Anche se l’Unione Sovietica è caduta da oltre trent’anni e la guerra fredda è finita anche da più tempo, la retorica attuale che si respira nel discorso pubblico dei Paesi occidentali per quanto concerne la Russia è ancora tutt’altro che benevola.


Ad esempio, un articolo apparso sul National Interest nel novembre del 2021 si conclude dicendo che:

"Una reazione efficace contro la Russia richiede anche il portare allo scoperto i complici del Cremlino. Se l’amministrazione di Biden vuole evitare di promuovere una cultura di impunità per i regimi autocratici dovrebbe prestare attenzione al richiamo dell’USCIRF [1] e mettersi in carreggiata l’anno prossimo." [2]


Il paragrafo sopra riportato illustra abbastanza bene i presupposti di fondo che molta della stampa occidentale ha nei confronti della Russia. Secondo queste fonti, il Paese eurasiatico è retto da un governo autoritario e imperialista ed è pervaso da una cultura reazionaria e intollerante. La Russia finisce sui giornali per le sue minacciose manovre militari o per il clima di odio che le persone LGBT+ sperimentano in quel Paese. Abituati come siamo, sia per via dei film di Hollywood che per via dei fatti di cronaca risalenti specialmente agli anni '90 e 2000, a considerare la Russia come un Paese di gangster e prostitute, non ci è per nulla difficile pensare che i russi possano essere anche guerrafondai e omofobi.


A far divampare ancora di più le fiamme dell’ostilità generale verso questo Paese è, naturalmente, tutta la questione relativa all’Ucraina. L’invasione della Crimea del 2014 e il supporto della Federazione Russa ai secessionisti delle autoproclamatesi Repubbliche di Donetsk e Lugansk nell’Ucraina orientale fanno pensare, probabilmente a ragione, a un Paese belligerante e conquistatore.

Ma la minaccia russa non si ferma alle armi e alle invasioni. Molte fonti, sia giornalistiche che facenti capo ai servizi segreti, dichiarano che gli hacker fedeli al Cremlino abbiano giocato un ruolo fondamentale nell’elezione di Donald Trump alla Casa Bianca nel 2016. Il fatto che l’ex Presidente in questione e i suoi apologisti godano di ben poca credibilità non gioca certo a favore di chi sostiene che l’imprenditore di New York sia stato in grado di vincere alle urne con le sue sole forze, senza aiuti sottobanco da parte dei russi.

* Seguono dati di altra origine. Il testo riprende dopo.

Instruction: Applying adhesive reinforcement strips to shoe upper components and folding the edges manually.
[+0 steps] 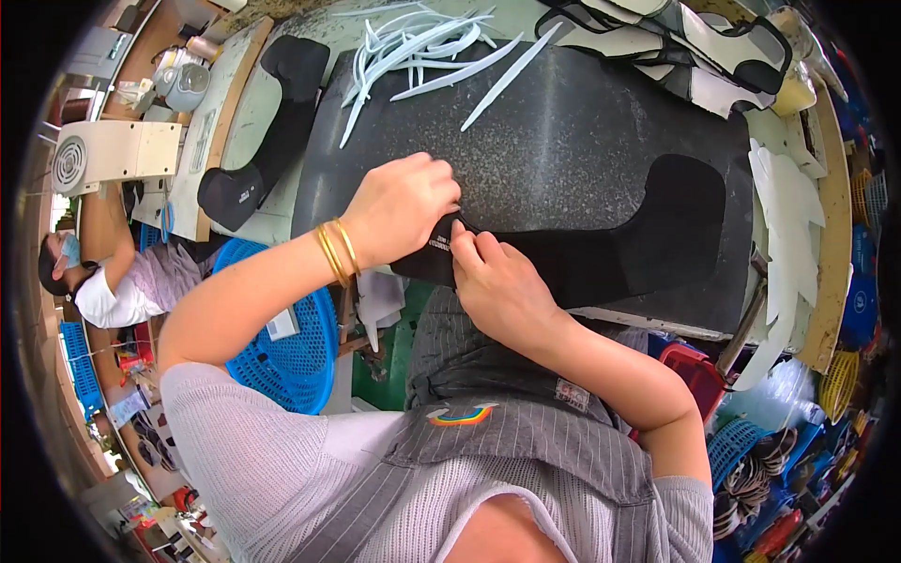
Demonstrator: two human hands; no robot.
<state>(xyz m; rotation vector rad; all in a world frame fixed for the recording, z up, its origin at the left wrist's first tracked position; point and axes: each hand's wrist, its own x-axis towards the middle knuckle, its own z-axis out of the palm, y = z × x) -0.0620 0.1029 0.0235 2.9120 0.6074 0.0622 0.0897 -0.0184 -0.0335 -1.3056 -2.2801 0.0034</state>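
Observation:
A black U-shaped fabric piece (601, 263) lies along the near edge of a dark slab (544, 141), its wider end spread out to the right. My left hand (404, 208) is closed at the piece's left end, with fingertips pinching its upper edge. Right beside it, my right hand (502, 281) is closed on the same end, thumb and fingers pressing the cloth near some small pale print. The fingertips of both hands nearly meet. What lies between them is partly hidden.
Pale curved strips (422, 47) are heaped at the slab's far edge. Black-and-white pieces (694, 56) are stacked far right, above white sheets (788, 216). Another black piece (272, 131) lies left. A blue basket (305, 347) stands below the left edge; a person (141, 281) works beyond it.

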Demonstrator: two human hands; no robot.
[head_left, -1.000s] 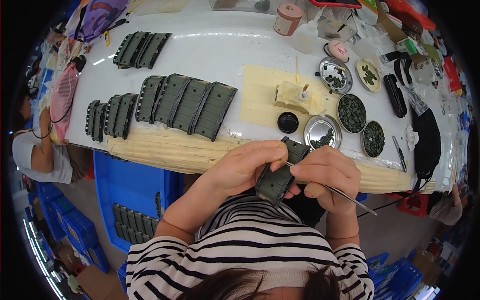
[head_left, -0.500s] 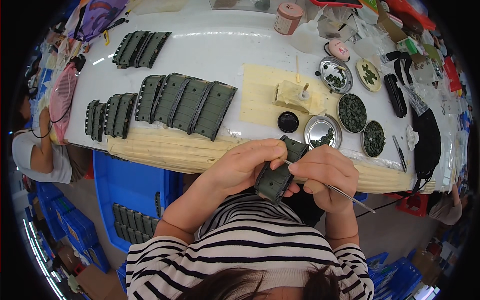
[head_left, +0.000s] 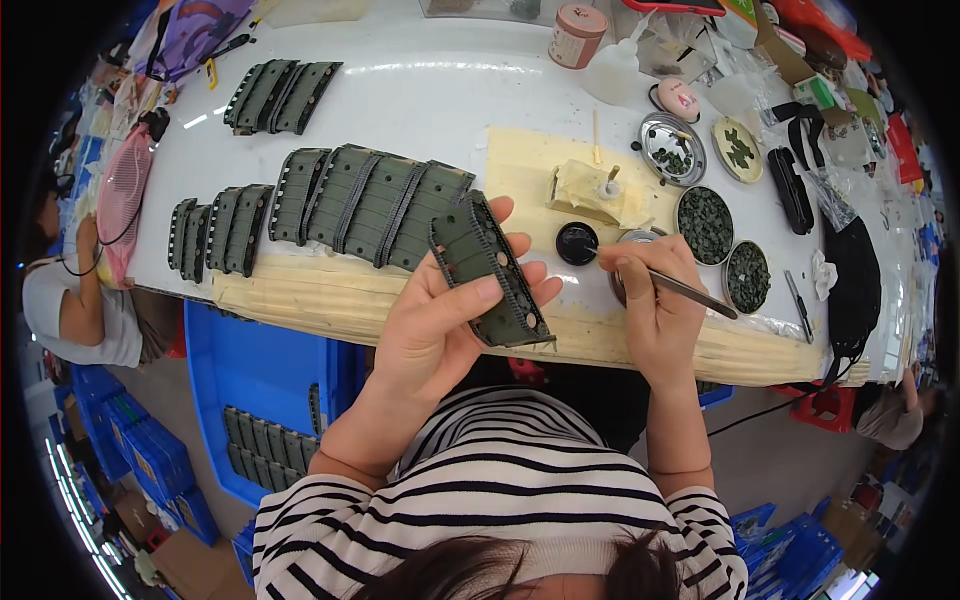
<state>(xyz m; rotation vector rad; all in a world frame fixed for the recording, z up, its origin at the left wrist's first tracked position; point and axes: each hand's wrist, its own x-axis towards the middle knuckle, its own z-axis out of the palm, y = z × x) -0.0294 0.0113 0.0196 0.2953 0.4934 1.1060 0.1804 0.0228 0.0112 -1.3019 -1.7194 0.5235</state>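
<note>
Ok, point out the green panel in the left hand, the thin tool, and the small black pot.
green panel (head_left: 487, 268), head view, middle face.
thin tool (head_left: 690, 294), head view, shaft.
small black pot (head_left: 575, 242), head view, top.

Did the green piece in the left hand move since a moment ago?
Yes. The green piece was low, below the near table edge by the striped shirt. Now the left hand has lifted it up over that edge.

Pink round tub (head_left: 579, 33) with label at table's far edge; green and orange cartons (head_left: 812, 60) stacked at far right corner
</note>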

Certo, a volte vengono messe in giro vere e proprie menzogne riguardanti la Russia. Nel 2020 venne sparsa la voce secondo cui i russi avrebbero messo delle taglie per premiare chi uccide soldati americani in Afghanistan, un’affermazione che perse ben presto trazione per via della mancanza di prove sufficienti.


Ora, il problema non è tanto relativo alle critiche che si possono muovere alla politica estera o interna dello Stato russo. Il problema ha a che vedere con i doppi standard che applichiamo ogni qualvolta ci approcciamo a questi discorsi.

Gli Stati Uniti invadono regolarmente altri Paesi, e lo fanno di norma in maniera esponenzialmente molto più sanguinaria rispetto a quanto la Russia abbia fatto in Crimea. Negli Stati Uniti le tensioni razziali sono più forti di quanto non lo siano in Russia, ma nessuno o quasi, dopo il famoso incendio della stazione di polizia di Minneapolis a seguito dell’assassinio di George Floyd nel 2020, suggerisce che il Paese nordamericano abbia il razzismo nelle sue fondamenta quanto quello eurasiatico abbia l’omofobia nelle sue.

Ci indigniamo quando la Chiesa Ortodossa russa fa comunella con Vladimir Putin o quando una gigantesca cattedrale militare viene costruita nei pressi di Mosca, ma non ci tange quando i Presidenti americani si consultano con famosi predicatori evangelici, o iniziano a considerare Gerusalemme come la capitale dello Stato di Israele per accontentare il letteralismo dei protestanti fondamentalisti.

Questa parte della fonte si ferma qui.